«Значит она здесь», – с грустью подумал Насави. Ему не довелось встретиться с ней лично, но он испытывал к ней странную симпатию. Было жаль ее, эту своенравную гордую женщину. Любовь к Джалал ад-Дину, возникшая после одного взгляда, брошенного с крепостной стены, фиктивный развод. Вряд ли кто-то в это поверил, кроме самого султана. Мотивы ее поступка были очевидны. Но это был поступок, вызывающий, как ни странно, уважение, хотя и противоречил мусульманской морали.

Прежде чем доложить о нем правителю, Насави показал письмо вазиру. Ознакомившись с его содержанием, тот спросил:

– Отчего ты решил сначала показать его мне?

– В этом письме есть некоторые дерзость и неуважение. Это сквозит между слов, несмотря на то, что по форме оно – просьба.

– Пожалуй, – задумавшись на мгновение, согласился вазир, – но что с того?

– Правитель может разгневаться, – продолжал Насави, – и отказать ей. А сельджукская принцесса не заслуживает того, чтобы ей отказывали в такой малости, которую она просит. Она в самом деле достойна лучшей участи. Но дело даже не в этом, то есть не это главное. А главное то, что к ней благоволит Малик Ашраф. Принцесса может стать причиной недовольства и разлада между братьями.

– Теперь я понимаю, почему тебя приблизил хорезмшах, – сказал вазир, – но что же делать. Мы не можем утаить письмо от правителя.

– Вы можете сами увеличить пенсион, своей властью, сумма, о которой идет речь, невелика.

– Но там не указана сумма.

– Я просмотрел реестр пенсий, достаточно увеличить ее содержание на треть.

– Хорошо, – согласился вазир.

Через некоторое время об этом стало известно правителю. Он пришел в ярость. Вазир отказался от своих слов, и Насави угодил в зиндан из-за своей доброты. Но он не жалел о своем поступке. Ему казалось, что он отдает долги своего погибшего господина. Ибо, по его мнению, Джалал ад-Дин был несправедлив к ней. Вазир, видимо, чувствуя угрызения совести, постарался облегчить пребывание Насави в неволе, обещал при первой же возможности похлопотать перед правителем о нем.

– Ты пойми, – сказал он, навестив его в тюрьме, – если бы я взял на себя ответственность за это ошибочное решение, сели бы оба. И нам бы никто не помог.
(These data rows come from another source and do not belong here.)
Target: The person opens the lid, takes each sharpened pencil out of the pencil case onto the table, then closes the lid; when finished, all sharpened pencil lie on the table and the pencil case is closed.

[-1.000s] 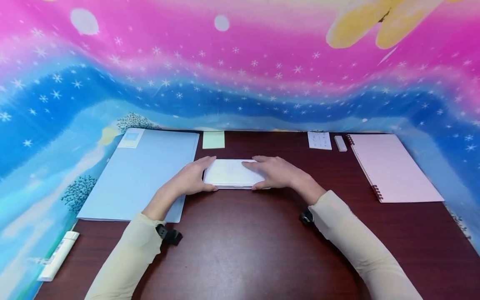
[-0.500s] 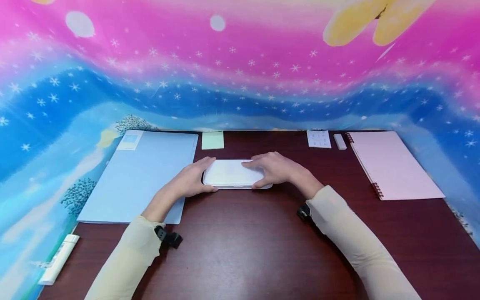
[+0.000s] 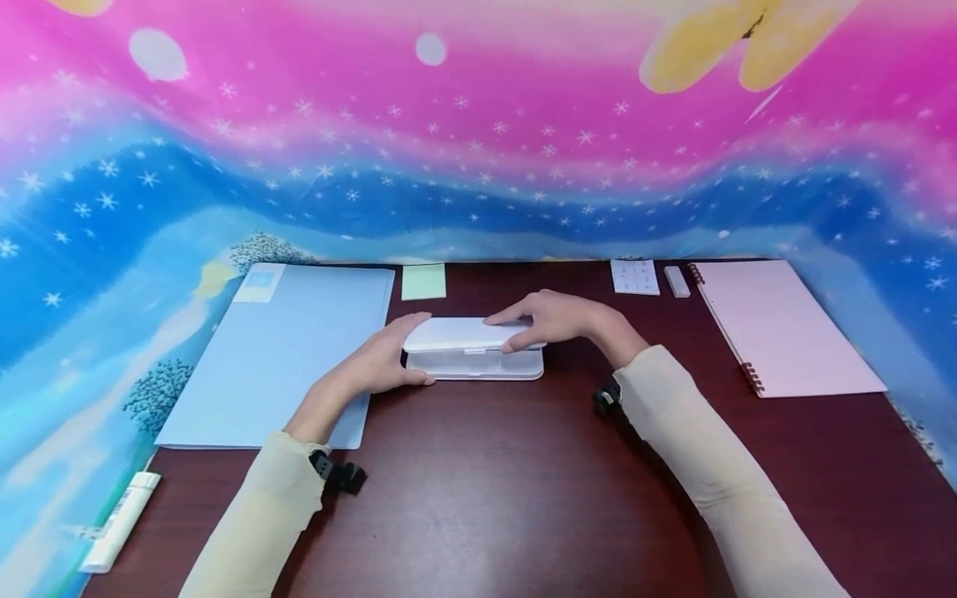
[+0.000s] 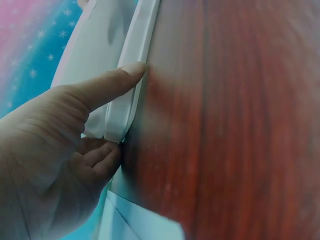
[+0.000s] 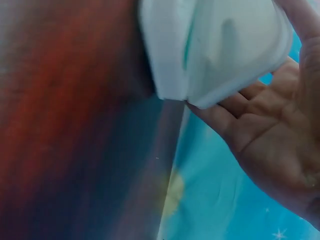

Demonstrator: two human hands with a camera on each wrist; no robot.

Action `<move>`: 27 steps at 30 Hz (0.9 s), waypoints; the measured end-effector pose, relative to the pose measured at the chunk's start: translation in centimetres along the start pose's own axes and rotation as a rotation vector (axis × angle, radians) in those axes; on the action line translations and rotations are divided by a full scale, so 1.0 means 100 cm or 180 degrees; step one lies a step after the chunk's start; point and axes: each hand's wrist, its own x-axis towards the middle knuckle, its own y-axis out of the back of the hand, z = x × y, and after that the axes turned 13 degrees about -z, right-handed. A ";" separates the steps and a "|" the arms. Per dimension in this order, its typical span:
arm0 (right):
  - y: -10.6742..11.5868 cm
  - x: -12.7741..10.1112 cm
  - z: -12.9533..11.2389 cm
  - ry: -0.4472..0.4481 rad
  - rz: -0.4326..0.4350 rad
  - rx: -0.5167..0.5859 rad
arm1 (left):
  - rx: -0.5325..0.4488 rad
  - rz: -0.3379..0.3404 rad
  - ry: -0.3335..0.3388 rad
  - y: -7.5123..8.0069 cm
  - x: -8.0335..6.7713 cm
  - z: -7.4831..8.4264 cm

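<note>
A white, hinged plastic pencil case stands in the middle of the table in the head view, its lid (image 3: 449,333) tilted up and a gap showing along the front of the base (image 3: 516,366). My left hand (image 3: 376,359) grips the left end of the base, thumb at the front and fingers behind. In the left wrist view that thumb (image 4: 112,87) lies across the front wall. My right hand (image 3: 564,322) holds the raised lid at its right end, thumb on the front edge. The right wrist view shows the lid (image 5: 240,50) angled away from the base, beside the right palm (image 5: 272,127).
A light blue folder (image 3: 292,357) lies left, partly under the left forearm. Behind are green sticky notes (image 3: 424,281), a printed paper pad (image 3: 635,277) and a small white eraser (image 3: 676,281). A pink spiral notebook (image 3: 792,332) lies right; a white tube-like stick (image 3: 121,522) front left.
The pencil case's lid, shut before, has swung up at the front, exposing the inside of the base. My right hand has risen with it; my left hand keeps its place.
</note>
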 end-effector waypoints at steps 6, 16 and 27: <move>0.010 0.001 0.006 0.0126 -0.0150 0.0373 | -0.0363 0.0088 0.0028 -0.007 0.000 -0.007; 0.007 0.008 0.021 -0.0158 0.1527 -0.0569 | -0.0523 0.0091 -0.0140 -0.015 0.003 -0.008; -0.015 -0.020 0.008 -0.0376 0.1563 -0.1954 | -0.0433 0.0055 -0.0003 -0.010 -0.002 -0.006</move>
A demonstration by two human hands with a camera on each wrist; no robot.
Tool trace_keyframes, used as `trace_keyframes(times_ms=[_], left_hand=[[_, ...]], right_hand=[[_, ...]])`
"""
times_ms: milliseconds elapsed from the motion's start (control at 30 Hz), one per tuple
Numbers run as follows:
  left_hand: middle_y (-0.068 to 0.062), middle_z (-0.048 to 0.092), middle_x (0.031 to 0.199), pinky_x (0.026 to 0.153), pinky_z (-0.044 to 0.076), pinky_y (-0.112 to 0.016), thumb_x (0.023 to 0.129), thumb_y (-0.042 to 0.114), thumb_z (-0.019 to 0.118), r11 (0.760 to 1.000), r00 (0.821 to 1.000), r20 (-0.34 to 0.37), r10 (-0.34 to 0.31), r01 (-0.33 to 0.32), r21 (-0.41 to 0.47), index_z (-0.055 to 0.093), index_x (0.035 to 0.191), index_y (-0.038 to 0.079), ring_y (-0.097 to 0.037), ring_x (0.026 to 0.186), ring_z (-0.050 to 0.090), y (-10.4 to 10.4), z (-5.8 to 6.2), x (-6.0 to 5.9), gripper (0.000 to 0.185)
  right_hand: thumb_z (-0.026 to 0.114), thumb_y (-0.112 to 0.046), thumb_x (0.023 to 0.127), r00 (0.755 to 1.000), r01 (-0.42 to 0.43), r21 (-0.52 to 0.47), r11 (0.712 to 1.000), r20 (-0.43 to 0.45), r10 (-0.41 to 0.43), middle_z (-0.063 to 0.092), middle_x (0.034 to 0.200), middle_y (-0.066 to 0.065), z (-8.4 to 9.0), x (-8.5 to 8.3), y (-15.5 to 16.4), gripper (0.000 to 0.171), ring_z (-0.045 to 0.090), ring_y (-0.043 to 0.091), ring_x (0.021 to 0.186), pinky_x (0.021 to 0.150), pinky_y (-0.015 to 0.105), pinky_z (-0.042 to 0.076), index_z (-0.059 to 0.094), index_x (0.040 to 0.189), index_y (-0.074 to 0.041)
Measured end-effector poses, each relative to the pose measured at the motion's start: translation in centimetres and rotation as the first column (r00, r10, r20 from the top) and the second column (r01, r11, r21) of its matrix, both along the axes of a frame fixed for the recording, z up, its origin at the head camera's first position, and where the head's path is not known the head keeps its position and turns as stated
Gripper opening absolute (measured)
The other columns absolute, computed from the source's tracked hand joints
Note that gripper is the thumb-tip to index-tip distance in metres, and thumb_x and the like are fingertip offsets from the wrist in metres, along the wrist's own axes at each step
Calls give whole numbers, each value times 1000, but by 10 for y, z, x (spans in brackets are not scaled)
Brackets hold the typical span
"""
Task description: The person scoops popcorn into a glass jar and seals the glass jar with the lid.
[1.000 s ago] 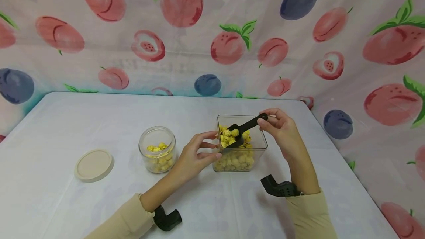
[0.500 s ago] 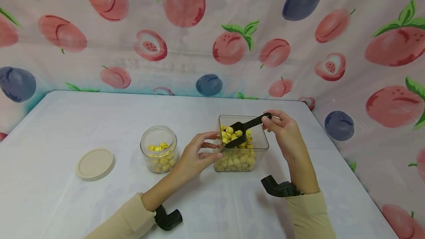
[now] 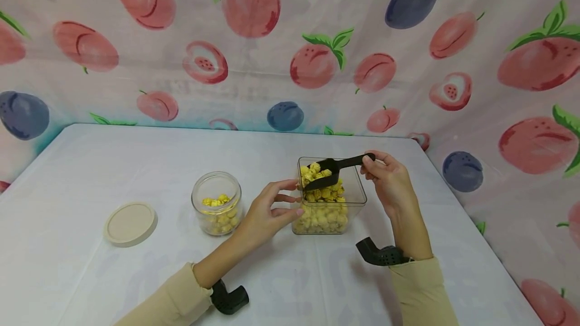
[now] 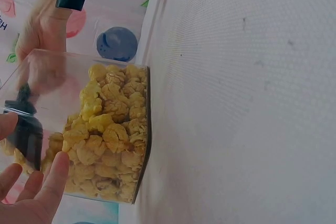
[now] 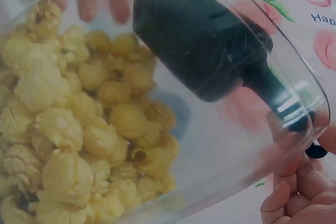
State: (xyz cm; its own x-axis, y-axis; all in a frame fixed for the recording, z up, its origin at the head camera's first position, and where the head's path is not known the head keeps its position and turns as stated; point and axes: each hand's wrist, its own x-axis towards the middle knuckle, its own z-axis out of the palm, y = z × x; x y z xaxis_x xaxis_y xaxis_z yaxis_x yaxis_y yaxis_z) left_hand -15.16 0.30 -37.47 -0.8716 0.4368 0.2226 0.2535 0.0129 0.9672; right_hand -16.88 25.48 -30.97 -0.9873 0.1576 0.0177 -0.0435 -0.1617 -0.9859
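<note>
A clear rectangular container (image 3: 319, 220) holds yellow popcorn (image 3: 333, 192). My right hand (image 3: 390, 180) pinches the handle end of a black scoop (image 3: 323, 180) over the container's right side. Popcorn pieces lie in the tilted scoop, its bowl within the container's upper part. My left hand (image 3: 272, 210) touches the container's left wall with spread, mostly straight fingers (image 4: 55, 182). In the right wrist view the scoop's dark underside shows through the clear wall, above the popcorn. Left of that hand stands a round glass jar (image 3: 216, 215), lidless, with some popcorn at its bottom.
A round beige lid (image 3: 130, 224) lies flat on the white-covered table (image 3: 167, 165), left of the jar. A fruit-print cloth (image 3: 254, 79) hangs behind the table and along its right side. Both wrists wear black camera mounts (image 3: 230, 300).
The scoop has risen slightly, its handle swinging to a flatter angle as my right hand shifts right. More popcorn shows beneath it. My left hand stays at the container's side.
</note>
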Motion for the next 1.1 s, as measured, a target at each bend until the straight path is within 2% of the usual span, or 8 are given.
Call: trace_keyframes(times_ms=[267, 667, 1100], left_hand=[[-9, 43, 135, 84, 53, -23, 85, 10, 67, 1000, 1000, 23, 0, 0, 13, 43, 136, 13, -27, 112, 55, 0, 2, 1, 56], [-10, 42, 136, 85, 53, -23, 85, 11, 67, 1000, 999, 34, -3, 2, 11, 42, 136, 13, -26, 113, 55, 0, 2, 2, 56], [-6, 44, 134, 84, 53, -23, 86, 11, 66, 1000, 999, 33, 5, -5, 12, 44, 135, 15, -23, 112, 55, 0, 1, 2, 55]], right_hand=[[61, -5, 88, 1000, 8, -16, 1000, -22, -8, 65, 66, -8, -3, -2, 2, 11, 55, 7, 66, 69, 20, 41, 55, 95, -12], [60, -5, 89, 1000, -14, -58, 998, -28, 13, 65, 67, -6, -7, -4, 5, 8, 56, 8, 66, 68, 20, 42, 56, 94, -10], [57, -2, 90, 998, -55, -191, 980, -21, 52, 64, 65, 0, -13, -8, 10, 7, 56, 9, 64, 64, 18, 43, 58, 93, -8]])
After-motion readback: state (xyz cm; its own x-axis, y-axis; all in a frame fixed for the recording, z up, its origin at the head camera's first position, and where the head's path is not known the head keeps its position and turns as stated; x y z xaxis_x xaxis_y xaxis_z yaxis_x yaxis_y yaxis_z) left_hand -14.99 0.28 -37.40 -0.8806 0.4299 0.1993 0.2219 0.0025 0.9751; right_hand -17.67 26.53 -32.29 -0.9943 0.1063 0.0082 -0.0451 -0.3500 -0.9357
Я же тебя вытащу рано или поздно.

Но освобождение затягивалось, и Насави, изнывая от тоски и безделья, попросился на общественные работы.
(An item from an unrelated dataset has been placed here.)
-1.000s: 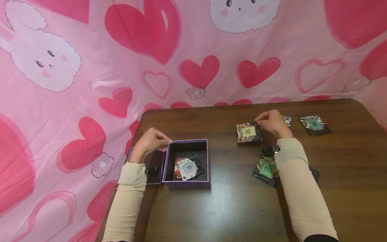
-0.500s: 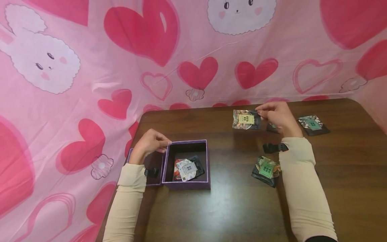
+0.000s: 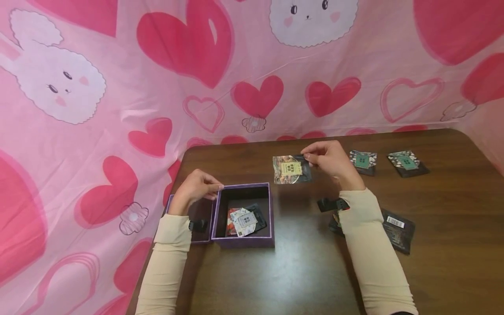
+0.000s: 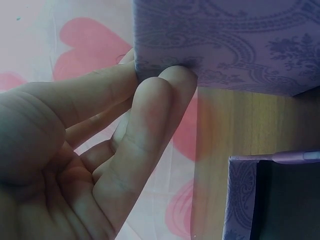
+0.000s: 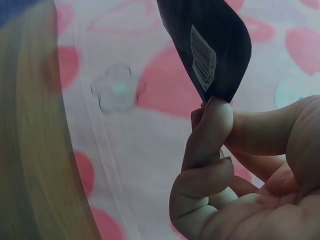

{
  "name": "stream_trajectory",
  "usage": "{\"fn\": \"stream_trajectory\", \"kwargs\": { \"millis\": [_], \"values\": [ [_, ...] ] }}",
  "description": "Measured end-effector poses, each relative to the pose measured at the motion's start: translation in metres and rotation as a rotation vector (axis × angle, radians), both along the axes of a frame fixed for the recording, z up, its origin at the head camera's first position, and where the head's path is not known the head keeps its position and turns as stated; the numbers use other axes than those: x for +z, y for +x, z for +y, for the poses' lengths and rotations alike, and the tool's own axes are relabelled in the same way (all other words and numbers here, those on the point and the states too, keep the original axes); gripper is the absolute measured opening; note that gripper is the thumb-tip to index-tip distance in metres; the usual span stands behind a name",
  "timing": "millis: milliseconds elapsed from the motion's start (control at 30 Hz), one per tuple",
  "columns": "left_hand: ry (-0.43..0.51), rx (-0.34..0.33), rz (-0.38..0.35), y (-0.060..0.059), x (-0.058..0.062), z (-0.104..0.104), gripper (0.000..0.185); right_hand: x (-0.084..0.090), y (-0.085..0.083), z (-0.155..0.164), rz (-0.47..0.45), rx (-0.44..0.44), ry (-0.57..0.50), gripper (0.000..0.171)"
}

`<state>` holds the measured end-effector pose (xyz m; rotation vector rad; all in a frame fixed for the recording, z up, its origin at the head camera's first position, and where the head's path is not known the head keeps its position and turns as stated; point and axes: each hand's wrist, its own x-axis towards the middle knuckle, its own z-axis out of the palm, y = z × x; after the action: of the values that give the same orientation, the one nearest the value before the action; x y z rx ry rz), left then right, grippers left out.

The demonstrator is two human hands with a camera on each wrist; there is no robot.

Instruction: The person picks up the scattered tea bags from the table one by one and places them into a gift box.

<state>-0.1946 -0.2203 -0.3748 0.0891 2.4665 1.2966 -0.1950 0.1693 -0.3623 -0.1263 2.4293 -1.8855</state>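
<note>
My right hand [image 3: 330, 162] pinches a flat sachet [image 3: 291, 169] by its dark corner, above the table between the box and the other sachets. It has a yellow label and a colourful printed front. In the right wrist view, its black back [image 5: 212, 47] shows a barcode. My left hand [image 3: 197, 188] grips the far left corner of a purple patterned box [image 3: 243, 242], fingertips [image 4: 152, 95] against its outer wall in the left wrist view. The box is open at the top; inside lie a white-fronted sachet [image 3: 244, 222] and a partly covered red one [image 3: 231, 214].
The purple lid [image 3: 202, 239] lies left of the box, partly under my left arm. Two green-labelled sachets [image 3: 362, 162] lie at the back right. A black sachet [image 3: 398, 232] lies barcode up beside my right sleeve, which mostly hides another sachet [image 3: 334, 223].
My right hand has lifted the yellow-labelled sachet off the table and carried it left towards the box. My left hand has stayed at the box corner.
</note>
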Motion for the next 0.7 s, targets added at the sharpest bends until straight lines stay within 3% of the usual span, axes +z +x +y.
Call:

– Но человеку вашего звания негоже убирать улицы, как простолюдину – сказал вазир.

– Если человеку моего звания подобает сидеть безвинно в зиндане, почему же мне не подобает убирать улицы, – резонно ответил Насави.
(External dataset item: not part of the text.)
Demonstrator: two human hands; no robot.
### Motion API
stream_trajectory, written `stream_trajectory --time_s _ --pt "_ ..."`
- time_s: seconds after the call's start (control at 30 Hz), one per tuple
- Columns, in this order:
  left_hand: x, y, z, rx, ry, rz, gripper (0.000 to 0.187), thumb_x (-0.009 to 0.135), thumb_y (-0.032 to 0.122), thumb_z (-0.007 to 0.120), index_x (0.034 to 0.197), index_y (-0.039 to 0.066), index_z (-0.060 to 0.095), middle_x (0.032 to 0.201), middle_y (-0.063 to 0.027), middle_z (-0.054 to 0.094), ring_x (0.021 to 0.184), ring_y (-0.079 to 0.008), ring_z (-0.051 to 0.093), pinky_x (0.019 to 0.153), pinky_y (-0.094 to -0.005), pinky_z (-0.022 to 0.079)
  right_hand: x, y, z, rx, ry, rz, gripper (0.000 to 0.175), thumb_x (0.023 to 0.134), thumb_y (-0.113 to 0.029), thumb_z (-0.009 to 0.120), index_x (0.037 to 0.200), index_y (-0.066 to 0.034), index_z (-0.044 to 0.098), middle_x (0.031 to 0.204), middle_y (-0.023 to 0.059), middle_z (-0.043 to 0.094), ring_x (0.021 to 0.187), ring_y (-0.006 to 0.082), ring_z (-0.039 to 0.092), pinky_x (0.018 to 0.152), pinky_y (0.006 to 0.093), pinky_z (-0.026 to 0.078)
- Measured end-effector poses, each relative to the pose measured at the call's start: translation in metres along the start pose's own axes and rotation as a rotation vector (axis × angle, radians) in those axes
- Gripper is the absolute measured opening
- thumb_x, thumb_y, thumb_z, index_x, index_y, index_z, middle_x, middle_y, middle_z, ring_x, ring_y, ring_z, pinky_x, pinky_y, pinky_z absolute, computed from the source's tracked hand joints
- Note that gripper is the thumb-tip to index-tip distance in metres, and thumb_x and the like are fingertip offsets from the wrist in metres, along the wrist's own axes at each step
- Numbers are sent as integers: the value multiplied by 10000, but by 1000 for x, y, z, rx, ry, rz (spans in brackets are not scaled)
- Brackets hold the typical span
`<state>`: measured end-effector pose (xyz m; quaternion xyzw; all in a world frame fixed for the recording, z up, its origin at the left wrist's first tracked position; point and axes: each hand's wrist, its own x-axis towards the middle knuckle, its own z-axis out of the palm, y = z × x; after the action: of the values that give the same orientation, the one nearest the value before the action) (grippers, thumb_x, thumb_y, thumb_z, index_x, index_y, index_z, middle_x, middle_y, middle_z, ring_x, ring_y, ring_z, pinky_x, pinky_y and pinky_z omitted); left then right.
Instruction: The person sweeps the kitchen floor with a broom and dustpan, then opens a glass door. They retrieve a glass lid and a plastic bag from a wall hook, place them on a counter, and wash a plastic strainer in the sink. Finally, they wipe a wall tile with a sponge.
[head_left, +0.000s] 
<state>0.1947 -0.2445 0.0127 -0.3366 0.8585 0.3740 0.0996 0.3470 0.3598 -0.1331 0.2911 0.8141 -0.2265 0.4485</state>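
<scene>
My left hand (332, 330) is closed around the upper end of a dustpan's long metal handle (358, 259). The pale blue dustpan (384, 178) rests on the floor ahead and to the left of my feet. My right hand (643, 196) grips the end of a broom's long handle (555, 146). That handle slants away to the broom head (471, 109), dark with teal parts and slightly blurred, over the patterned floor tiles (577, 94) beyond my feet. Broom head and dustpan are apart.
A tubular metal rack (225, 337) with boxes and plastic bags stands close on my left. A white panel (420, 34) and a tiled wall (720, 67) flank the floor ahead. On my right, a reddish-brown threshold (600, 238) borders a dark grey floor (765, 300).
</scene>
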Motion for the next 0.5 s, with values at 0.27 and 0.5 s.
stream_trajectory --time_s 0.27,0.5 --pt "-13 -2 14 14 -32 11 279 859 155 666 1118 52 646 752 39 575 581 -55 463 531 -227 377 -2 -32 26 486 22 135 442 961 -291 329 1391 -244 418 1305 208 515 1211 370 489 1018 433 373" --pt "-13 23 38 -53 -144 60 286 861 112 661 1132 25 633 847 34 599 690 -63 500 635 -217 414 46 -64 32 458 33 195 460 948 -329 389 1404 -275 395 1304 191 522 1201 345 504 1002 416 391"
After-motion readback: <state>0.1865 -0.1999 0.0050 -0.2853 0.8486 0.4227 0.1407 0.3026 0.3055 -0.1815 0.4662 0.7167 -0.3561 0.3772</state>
Выполнить эту просьбу вазир сумел без труда, и Насави стал под охраной убирать городские улицы.

У раиса Байлакана

Градоначальник жил в большом двухэтажном доме. Как это водится, половину дома занимали его домочадцы, а в другой половине он отправлял служебные обязанности. Али провели в большую комнату, где находились несколько человек. Судя по комплекциям и напыщенным выражениям лиц, это были важные персоны. Они вели беседу, которую не перервали даже при его появлении. Это было лишним подтверждением того, что они очень важные персоны. Прислушавшись к разговору, Али по некоторым словам и косвенным признакам догадался, что он присутствует на совещании людей, которых принято называть отцами города. Но он никого из них не знал в лицо. Кто их них был главным, определить было не трудно, поскольку всех присутствующих отчитывал один человек, с обритой наголо головой, невысокий, но мощного телосложения

Говорилось о взятии татарами Нахичевана. И это было плохой новостью. Али сразу подумал о Ладе.